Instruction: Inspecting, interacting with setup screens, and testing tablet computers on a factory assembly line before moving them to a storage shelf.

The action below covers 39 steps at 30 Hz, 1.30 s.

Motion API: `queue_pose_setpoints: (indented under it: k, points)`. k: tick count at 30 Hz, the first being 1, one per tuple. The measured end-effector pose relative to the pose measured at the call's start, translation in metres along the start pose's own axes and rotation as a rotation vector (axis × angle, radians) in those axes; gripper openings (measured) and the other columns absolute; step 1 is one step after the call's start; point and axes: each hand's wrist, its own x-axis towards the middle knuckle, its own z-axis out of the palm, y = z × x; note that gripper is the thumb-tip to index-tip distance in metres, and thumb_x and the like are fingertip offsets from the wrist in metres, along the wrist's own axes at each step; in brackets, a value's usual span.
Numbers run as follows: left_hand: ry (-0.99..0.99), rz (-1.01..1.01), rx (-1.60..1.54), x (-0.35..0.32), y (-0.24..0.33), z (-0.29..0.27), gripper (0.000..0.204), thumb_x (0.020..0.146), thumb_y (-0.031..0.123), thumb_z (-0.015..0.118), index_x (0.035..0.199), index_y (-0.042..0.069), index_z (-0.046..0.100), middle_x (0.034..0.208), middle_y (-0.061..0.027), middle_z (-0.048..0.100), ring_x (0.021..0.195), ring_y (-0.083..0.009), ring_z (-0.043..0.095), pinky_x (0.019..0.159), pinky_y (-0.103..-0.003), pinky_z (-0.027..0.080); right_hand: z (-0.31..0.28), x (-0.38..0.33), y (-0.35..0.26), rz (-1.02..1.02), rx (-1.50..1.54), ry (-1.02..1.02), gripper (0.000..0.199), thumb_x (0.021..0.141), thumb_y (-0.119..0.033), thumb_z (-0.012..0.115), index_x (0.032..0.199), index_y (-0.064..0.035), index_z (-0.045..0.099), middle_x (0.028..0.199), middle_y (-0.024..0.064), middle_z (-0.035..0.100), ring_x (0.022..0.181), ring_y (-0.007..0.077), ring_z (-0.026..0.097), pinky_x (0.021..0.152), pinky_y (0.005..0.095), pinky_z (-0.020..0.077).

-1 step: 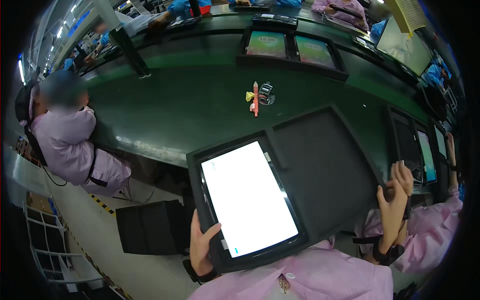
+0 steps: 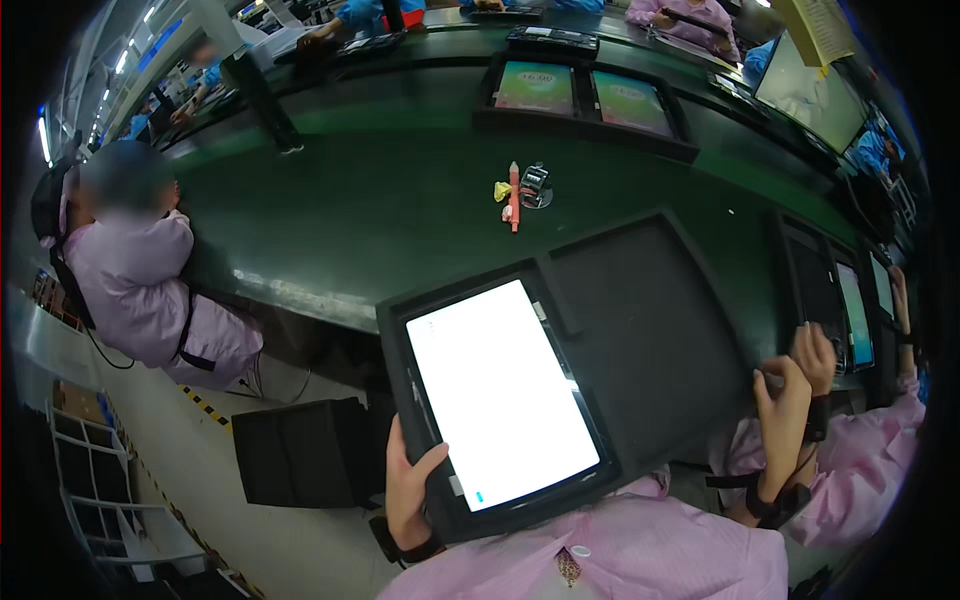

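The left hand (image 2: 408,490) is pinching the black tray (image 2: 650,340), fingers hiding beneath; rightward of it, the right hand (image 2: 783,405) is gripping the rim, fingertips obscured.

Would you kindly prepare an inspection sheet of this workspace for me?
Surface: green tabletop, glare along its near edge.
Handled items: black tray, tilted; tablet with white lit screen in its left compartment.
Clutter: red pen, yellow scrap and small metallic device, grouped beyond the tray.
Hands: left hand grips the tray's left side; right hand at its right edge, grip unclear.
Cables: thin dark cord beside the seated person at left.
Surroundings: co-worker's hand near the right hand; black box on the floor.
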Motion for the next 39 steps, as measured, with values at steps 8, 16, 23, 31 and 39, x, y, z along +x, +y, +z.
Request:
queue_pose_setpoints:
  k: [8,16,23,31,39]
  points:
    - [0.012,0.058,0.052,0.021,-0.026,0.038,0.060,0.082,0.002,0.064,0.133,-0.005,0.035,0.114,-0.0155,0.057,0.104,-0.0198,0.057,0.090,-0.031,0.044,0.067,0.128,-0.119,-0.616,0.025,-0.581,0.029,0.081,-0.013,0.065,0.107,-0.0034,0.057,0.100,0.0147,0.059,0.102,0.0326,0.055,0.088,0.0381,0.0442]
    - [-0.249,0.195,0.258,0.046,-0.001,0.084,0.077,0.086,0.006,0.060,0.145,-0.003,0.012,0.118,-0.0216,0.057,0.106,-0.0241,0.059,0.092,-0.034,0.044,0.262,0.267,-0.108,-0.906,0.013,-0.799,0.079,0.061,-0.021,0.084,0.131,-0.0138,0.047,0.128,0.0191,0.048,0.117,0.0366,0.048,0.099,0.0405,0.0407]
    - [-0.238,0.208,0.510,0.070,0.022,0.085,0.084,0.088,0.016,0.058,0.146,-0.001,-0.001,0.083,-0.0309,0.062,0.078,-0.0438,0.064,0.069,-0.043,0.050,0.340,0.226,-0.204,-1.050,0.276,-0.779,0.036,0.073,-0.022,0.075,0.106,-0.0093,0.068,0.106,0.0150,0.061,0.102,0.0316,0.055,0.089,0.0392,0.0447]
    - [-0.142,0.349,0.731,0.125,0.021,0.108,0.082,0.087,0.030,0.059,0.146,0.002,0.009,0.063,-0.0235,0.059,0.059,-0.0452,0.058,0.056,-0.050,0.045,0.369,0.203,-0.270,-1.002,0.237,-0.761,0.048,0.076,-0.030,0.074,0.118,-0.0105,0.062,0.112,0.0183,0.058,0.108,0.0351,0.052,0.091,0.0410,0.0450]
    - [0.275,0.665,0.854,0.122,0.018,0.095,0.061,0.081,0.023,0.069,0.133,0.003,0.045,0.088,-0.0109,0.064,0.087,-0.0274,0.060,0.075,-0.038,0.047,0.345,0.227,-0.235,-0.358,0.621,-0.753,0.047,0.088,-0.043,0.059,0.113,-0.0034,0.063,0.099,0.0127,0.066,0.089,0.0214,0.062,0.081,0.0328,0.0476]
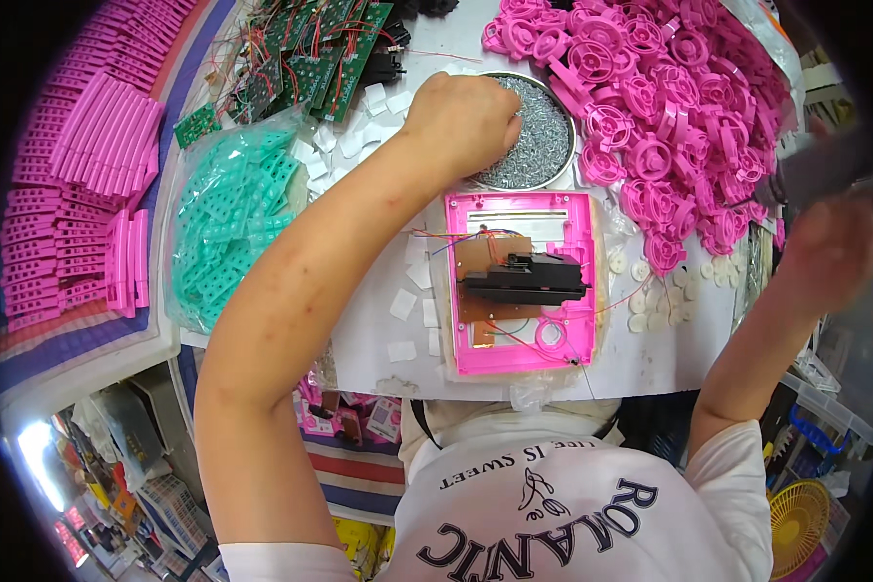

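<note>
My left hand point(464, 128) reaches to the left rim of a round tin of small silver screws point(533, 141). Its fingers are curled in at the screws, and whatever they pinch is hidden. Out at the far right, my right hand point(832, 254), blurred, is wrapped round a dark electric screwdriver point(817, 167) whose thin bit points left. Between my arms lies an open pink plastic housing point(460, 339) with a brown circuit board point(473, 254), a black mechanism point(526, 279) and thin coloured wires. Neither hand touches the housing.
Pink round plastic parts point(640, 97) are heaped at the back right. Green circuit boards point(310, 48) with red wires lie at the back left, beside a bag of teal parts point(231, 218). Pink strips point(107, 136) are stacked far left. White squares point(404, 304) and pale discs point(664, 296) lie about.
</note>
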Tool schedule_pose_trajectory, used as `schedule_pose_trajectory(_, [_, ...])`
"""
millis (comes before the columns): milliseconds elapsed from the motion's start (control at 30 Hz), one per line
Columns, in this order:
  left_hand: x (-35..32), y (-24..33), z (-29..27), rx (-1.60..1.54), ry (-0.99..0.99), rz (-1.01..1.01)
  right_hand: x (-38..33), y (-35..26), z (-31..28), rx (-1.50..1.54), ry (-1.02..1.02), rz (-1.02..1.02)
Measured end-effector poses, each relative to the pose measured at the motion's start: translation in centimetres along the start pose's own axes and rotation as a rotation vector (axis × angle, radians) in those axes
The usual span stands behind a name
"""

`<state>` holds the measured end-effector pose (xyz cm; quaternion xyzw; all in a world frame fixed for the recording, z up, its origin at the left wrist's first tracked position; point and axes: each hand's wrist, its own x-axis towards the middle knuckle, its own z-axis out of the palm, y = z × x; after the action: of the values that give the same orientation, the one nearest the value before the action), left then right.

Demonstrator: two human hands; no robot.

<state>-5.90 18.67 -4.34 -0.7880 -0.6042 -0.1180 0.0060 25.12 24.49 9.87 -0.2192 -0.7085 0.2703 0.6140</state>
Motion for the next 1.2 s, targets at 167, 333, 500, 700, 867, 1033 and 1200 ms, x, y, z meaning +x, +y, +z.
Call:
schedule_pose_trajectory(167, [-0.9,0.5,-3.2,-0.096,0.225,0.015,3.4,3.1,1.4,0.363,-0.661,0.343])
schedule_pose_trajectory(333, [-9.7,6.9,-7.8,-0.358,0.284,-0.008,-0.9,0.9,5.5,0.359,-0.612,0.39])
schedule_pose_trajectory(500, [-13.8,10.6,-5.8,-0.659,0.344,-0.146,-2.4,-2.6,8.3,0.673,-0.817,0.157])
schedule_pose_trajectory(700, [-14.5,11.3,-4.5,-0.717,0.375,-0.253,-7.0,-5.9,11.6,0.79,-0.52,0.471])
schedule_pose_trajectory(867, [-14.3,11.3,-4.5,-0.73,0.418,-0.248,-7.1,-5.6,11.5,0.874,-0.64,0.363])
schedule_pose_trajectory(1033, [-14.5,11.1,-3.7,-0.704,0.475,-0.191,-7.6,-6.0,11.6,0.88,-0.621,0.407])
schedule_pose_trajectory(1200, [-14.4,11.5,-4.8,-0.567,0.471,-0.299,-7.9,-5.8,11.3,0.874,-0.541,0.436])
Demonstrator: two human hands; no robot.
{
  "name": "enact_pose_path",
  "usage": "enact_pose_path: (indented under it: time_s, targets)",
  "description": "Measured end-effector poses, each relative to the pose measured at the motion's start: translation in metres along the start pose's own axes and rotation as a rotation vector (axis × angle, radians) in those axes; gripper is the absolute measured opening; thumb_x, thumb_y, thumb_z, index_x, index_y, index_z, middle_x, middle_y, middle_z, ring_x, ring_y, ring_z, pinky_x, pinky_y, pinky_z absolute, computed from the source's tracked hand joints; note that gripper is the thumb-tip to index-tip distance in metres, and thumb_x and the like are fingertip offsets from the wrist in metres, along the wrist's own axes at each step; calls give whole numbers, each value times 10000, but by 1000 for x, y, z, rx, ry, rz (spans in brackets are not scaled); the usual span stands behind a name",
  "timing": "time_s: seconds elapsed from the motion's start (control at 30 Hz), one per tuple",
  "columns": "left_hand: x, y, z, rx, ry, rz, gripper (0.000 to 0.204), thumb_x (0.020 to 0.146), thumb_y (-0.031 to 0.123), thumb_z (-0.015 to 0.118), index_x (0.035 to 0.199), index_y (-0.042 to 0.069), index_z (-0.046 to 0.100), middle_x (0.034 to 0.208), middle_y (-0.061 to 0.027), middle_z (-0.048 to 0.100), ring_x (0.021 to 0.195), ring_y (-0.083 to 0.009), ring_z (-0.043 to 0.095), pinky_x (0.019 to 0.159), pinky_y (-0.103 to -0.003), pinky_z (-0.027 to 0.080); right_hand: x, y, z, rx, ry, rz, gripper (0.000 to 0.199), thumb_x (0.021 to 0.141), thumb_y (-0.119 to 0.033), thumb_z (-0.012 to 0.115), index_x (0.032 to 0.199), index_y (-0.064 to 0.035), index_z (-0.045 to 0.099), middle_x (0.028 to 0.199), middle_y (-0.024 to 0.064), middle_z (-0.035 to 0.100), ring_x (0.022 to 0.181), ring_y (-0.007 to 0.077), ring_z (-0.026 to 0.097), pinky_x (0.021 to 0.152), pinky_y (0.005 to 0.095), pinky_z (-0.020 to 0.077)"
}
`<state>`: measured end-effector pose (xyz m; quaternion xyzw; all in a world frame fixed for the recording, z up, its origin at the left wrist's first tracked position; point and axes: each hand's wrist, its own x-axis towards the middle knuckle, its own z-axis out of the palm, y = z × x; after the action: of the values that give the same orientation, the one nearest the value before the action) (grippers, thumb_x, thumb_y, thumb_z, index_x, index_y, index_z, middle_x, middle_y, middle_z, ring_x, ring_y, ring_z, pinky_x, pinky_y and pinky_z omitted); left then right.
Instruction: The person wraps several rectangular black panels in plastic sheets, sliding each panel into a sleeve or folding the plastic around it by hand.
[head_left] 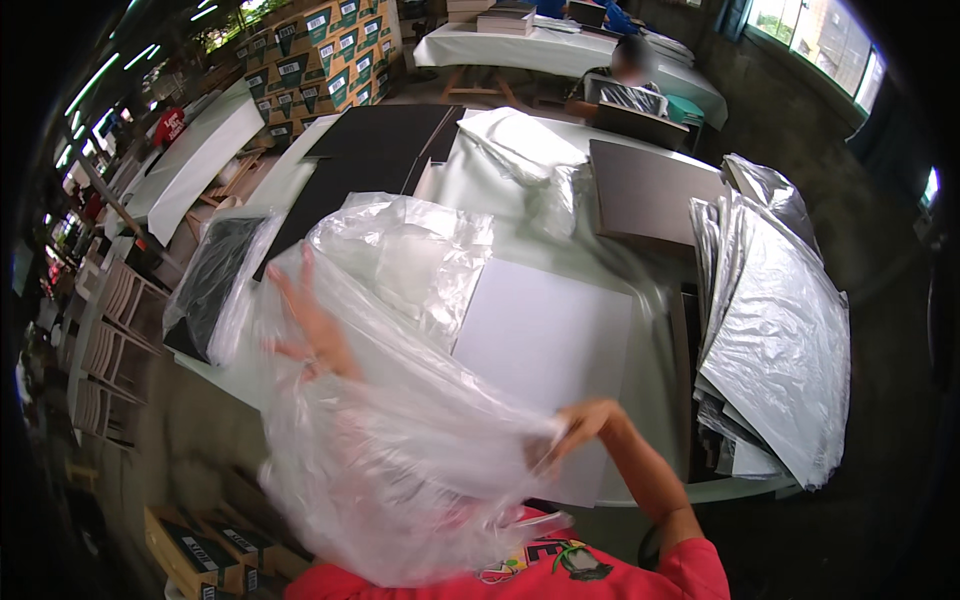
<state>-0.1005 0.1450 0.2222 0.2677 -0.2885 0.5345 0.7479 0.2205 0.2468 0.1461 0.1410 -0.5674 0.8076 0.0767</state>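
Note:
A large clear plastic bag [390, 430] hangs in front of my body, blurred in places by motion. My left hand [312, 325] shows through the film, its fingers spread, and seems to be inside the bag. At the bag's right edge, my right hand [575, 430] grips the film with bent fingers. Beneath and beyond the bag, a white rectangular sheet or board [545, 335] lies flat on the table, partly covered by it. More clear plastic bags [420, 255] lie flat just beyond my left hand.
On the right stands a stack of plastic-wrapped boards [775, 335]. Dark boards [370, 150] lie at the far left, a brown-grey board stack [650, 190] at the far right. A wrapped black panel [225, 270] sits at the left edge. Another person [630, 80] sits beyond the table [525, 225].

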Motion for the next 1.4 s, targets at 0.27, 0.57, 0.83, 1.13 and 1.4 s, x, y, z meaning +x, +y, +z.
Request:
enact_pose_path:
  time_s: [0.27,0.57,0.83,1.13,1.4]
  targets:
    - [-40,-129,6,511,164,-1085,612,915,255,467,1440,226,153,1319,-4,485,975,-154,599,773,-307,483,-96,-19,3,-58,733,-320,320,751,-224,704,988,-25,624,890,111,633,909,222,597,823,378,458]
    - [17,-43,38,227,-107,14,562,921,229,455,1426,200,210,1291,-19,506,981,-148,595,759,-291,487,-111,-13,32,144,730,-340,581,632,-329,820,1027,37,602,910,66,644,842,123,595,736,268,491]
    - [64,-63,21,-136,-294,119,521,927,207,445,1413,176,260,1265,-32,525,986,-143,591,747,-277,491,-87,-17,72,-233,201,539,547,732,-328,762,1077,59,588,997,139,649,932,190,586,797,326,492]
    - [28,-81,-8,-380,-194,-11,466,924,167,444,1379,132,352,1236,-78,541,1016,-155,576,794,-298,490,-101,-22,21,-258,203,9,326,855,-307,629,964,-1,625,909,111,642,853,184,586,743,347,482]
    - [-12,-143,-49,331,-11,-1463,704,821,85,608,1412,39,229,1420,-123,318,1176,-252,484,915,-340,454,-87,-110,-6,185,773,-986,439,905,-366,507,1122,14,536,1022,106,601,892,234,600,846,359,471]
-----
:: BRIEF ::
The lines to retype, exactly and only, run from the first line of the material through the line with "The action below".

:: ANSWER TO THIS TASK ::
Instruction: Inspecting, interacting with setup screens, and testing tablet computers on a factory assembly line before moving them to a storage shelf.

The action below covers 39 steps at 30 Hz, 1.30 s.

What was asked for in the exercise is now done.